We move from corn to poppy seeds — sautéed zucchini with poppy seeds, in cumin yogurt — to sesame seeds — beef and broccoli tartare, with a Szechuan and sesame dressing — all foods I usually won’t eat around people, for fear of having something stuck in my teeth. That was half the reason for getting my teeth fixed, the constant dread that a string of rapini stalk is lodged in my mouth, visible to all. Not every member of society respects the rule that you’re supposed to tell someone when they’ve got food stuck in their teeth.
But everyone at the table tells me that I’m being neurotic, that they don’t share this phobia. Except for Payne, whose neurosis runs deeper than mine.
“I actually have a texture problem with wood,” she says. “We have some wood cutlery at the office. It’s eco-friendly. I can’t even think about using it.”

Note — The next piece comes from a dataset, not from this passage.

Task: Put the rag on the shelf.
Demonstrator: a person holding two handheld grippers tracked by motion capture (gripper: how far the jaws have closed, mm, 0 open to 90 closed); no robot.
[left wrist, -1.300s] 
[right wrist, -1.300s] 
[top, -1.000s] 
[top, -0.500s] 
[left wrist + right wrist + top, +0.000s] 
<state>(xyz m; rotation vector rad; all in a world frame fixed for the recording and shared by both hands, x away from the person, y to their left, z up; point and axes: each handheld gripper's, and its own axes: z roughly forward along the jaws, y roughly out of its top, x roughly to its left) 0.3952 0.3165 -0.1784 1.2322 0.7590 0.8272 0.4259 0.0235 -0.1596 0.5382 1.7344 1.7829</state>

I thought that the fear of having food in your teeth was universal. But the next week I’m on stage at the Bloor Cinema for a screening of Harold and Kumar Go to White Castle. The whole crowd has just inhaled a cloud of pot and popcorn so I take the opportunity to conduct an informal survey. A show of hands reveals that nearly everyone has popcorn stuck in their teeth. When I ask how many people are bothered by this, almost no one puts up their hand.
Ok, so it’s just me.
BROCCOLI & BEEF TARTARE
Note to readers who frequently complain that things are too salty: use less soy or fish sauce.
1 tbsp (15 mL) lime juice
2 tsp (10 mL) soy sauce
2 tsp (10 mL) fish sauce
2 tsp (10 mL) brown sugar
1 tsp (5 mL) grated ginger
1 Thai chili, minced
1 tsp (5 mL) Szechuan peppercorns, crushed
2 tsp (10 mL) sesame oil
1head broccoli, just the tips
1 lb (450 g) beef tenderloin
2 tbsp (30 mL) sesame seeds, toasted
4 rice cakes, cracked into small pieces
4 scallions, finely sliced
4 egg yolks (optional)
In a large mixing bowl, make dressing by whisking together lime juice, soy sauce, sugar, ginger, chili, peppercorns and sesame oil.
Chop the tops of the broccoli florets (save the rest for another dish) into pea-sized bits. Slice the beef the same size.
Add broccoli and beef to mixing bowl with half of the sesame seeds. Mix and taste. Adjust with more soy sauce or salt as needed.
Place in bowls with cracked rice cakes. Garnish with scallions and remaining sesame seeds.